Hals hizo una mueca de disgusto.
—Es un buen hombre, capitán.
Reiner parpadeó.
—¿También a vosotros os ha robado el corazón? Tiene intención de traicionar al Imperio.
—¿Y no es lo que tenemos intención de hacer nosotros? —preguntó Pavel.
—Nosotros sólo queremos salvar la vida.
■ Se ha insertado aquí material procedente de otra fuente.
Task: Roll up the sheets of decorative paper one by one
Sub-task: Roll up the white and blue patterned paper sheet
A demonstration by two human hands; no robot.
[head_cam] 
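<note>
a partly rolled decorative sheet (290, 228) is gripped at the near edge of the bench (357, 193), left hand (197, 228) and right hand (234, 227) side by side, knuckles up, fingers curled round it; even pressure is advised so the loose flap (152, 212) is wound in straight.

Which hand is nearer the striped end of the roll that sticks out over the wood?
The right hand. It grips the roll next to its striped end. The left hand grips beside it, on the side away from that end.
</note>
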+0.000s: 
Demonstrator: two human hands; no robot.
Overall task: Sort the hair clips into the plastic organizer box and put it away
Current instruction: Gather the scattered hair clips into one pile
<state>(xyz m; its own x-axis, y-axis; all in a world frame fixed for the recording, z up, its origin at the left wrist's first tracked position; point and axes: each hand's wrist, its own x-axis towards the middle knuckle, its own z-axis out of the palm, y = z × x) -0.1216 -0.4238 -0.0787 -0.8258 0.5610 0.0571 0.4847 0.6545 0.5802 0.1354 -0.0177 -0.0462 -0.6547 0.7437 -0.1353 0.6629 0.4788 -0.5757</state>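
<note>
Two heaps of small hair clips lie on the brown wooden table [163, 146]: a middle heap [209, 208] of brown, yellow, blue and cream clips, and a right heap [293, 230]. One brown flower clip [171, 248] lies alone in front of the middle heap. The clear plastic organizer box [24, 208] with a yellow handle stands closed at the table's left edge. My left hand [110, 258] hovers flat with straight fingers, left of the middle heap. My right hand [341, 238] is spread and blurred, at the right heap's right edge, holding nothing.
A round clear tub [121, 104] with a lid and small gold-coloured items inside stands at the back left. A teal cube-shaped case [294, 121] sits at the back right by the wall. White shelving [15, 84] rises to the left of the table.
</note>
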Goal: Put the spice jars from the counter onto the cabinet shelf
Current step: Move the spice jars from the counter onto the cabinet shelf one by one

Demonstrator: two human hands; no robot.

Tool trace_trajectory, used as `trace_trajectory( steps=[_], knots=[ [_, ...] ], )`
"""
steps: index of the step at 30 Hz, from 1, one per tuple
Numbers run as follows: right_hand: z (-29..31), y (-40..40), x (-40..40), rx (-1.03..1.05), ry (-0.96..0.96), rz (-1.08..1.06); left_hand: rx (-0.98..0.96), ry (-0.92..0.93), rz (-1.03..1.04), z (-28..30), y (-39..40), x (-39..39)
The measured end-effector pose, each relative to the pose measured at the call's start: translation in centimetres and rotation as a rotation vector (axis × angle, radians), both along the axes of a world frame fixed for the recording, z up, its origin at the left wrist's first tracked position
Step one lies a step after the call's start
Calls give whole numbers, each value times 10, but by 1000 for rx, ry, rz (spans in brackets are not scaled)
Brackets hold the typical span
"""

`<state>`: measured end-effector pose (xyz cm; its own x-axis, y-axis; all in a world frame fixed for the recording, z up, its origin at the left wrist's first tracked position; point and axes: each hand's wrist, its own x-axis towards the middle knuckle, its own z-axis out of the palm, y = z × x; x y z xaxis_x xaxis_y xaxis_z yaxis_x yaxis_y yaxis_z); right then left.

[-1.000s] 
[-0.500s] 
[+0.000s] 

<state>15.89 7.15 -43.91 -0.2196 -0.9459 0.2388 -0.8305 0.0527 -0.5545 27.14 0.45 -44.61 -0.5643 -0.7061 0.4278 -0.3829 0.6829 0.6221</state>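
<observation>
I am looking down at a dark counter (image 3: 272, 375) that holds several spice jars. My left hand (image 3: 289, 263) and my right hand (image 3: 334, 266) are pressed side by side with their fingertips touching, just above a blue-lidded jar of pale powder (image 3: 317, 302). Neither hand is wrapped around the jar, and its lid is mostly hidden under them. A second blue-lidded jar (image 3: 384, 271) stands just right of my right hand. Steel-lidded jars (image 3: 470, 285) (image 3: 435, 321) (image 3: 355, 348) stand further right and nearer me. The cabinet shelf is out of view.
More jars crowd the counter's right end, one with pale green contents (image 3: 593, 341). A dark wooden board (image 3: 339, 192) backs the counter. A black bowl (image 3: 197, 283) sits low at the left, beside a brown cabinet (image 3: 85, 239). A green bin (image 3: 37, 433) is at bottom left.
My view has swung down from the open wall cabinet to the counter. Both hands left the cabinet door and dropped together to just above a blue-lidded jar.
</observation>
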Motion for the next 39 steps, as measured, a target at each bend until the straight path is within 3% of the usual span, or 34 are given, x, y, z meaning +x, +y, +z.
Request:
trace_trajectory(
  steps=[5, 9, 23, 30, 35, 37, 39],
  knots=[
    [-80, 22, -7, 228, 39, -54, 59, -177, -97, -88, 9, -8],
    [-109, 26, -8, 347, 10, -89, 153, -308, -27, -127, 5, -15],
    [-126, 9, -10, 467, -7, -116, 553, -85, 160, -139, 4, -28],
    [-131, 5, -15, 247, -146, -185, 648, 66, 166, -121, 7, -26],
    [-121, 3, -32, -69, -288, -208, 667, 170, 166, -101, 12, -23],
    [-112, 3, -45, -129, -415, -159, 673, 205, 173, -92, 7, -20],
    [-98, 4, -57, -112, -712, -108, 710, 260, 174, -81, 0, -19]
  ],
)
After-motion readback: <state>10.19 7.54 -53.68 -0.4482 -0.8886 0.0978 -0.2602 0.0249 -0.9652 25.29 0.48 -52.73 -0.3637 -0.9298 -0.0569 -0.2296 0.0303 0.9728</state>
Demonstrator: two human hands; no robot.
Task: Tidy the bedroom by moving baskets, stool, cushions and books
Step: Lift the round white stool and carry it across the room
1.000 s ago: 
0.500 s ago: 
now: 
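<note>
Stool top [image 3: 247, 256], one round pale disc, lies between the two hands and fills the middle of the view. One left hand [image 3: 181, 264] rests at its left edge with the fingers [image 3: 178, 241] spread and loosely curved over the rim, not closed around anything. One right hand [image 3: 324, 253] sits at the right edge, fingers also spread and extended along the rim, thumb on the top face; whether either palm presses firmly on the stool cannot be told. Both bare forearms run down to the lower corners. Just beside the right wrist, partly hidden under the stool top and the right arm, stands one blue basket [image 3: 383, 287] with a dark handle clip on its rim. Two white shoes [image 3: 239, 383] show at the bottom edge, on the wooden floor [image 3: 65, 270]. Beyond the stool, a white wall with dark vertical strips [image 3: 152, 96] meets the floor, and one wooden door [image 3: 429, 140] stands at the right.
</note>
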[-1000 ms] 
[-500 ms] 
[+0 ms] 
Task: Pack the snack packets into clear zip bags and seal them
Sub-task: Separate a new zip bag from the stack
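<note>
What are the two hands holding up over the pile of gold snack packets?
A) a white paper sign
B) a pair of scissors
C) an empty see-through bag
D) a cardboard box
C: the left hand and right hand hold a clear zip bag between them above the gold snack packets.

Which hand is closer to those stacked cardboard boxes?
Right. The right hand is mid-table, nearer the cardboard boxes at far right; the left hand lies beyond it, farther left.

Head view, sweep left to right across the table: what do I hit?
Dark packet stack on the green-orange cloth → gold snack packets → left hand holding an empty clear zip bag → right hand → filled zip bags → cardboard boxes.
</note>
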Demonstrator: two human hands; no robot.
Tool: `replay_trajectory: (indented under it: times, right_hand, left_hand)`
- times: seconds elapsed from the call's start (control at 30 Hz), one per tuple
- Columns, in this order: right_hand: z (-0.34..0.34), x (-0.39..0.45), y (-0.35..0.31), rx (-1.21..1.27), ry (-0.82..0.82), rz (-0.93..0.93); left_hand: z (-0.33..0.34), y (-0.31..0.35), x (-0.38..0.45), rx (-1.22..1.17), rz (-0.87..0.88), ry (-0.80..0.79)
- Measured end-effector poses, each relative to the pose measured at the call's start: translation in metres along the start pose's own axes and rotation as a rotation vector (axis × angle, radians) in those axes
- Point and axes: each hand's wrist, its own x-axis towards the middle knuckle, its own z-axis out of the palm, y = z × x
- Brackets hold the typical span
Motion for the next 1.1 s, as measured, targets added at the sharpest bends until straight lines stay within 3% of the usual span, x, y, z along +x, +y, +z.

Él va a dejar nuestra frontera desprotegida y llevarse consigo a toda la guarnición.
—Empiezas a hablar como Manfred —gruñó Hals.
—Nada de eso. —Reiner suspiró—. Escuchad, estoy de acuerdo en que Gutzmann es mejor que la mayoría. Siente cariño por sus hombres y ellos lo quieren. Pero ¿merece la pena morir por él? Porque ésa es la opción que tenéis. Si no matamos a Gutzmann, Manfred nos matará a nosotros. Es una cosa o la otra.
Pavel y Hals continuaban dudando. Incluso Giano parecía sombrío.
Franka tenía el entrecejo fruncido mientras le daba vueltas al asunto.
—Pero ¿y si el veneno fuera mentira? Una artimaña para que lo obedezcamos. ¿Y si no nos hubiera envenenado?
Reiner asintió.
—Sí, también yo he pensado en eso, y es posible. Pero como no podemos saberlo tenemos que actuar como si fuera verdad, ¿no os parece?
—Tiene que haber alguna forma de librarnos de esto sin tener que matar a Gutzmann —dijo Hals, y se mordió el labio inferior—. Tú eres inteligente, capitán. El hombre más inteligente que conozco. Nos has sacado de todo tipo de líos, ¿no es cierto?
—Sí, capitán —intervino Pavel, súbitamente animado—. Se te ocurrirá algo. ¡Siempre lo haces! Tiene que haber alguna manera, ¿eh?
—Muchachos, muchachos, puede que yo sea inteligente, pero no soy brujo. No puedo lograr que las cosas salgan mejor con sólo desearlo. Yo…
Lo interrumpió el golpe de alguien llamando a la puerta.
—Capitán Reiner, ¿estáis ahí dentro?
Reiner y los demás se quedaron petrificados con la mano sobre la daga mientras la puerta se abría. Era Karel. Los nuevos Corazones Negros lo acompañaban.